## WHAT TO DO
Scan the material and copy every line in which "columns" appears.

+++

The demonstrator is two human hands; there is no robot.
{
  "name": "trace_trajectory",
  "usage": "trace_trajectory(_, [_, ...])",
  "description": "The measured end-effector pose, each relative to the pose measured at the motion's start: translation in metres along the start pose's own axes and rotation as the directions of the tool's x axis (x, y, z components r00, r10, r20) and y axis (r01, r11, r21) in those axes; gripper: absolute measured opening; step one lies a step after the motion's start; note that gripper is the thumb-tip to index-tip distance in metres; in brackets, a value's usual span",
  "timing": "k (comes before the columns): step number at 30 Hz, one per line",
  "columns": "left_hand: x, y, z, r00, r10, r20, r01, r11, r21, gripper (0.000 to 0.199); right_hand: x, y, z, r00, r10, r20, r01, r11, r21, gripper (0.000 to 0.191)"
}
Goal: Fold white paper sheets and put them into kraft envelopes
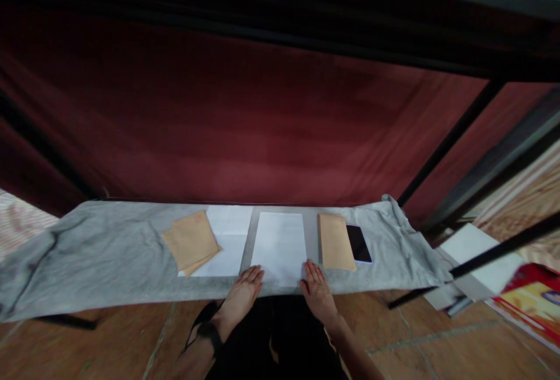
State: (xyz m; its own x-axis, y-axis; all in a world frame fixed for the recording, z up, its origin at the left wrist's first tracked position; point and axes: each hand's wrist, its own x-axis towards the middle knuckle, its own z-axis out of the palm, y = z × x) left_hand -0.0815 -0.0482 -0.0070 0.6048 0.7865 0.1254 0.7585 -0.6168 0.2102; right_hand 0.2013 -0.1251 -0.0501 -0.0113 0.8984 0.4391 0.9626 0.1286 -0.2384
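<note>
In the head view, a blank white sheet (pixel 280 246) lies at the middle of the counter (pixel 122 251), over grey cloth (pixel 387 251). The left hand (pixel 247 288) and right hand (pixel 317 289) rest flat at its near corners, fingers extended, neither gripping. Uneven pressure could skew or crease the paper, since the cloth beneath looks soft and rumpled. Brown envelopes (pixel 336 243) lie beside a smartphone (pixel 360 244); a careless right sleeve or wrist might nudge them. The left envelopes (pixel 191 241), loosely fanned over a creased sheet (pixel 231 246), could slide if the cloth were tugged.
</note>
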Motion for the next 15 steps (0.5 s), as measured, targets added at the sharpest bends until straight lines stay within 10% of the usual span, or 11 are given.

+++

## EXERCISE ANSWER
  "timing": "k (comes before the columns): step number at 30 Hz, one per line",
  "columns": "left_hand: x, y, z, r00, r10, r20, r01, r11, r21, gripper (0.000 to 0.199); right_hand: x, y, z, r00, r10, r20, r01, r11, r21, gripper (0.000 to 0.191)"

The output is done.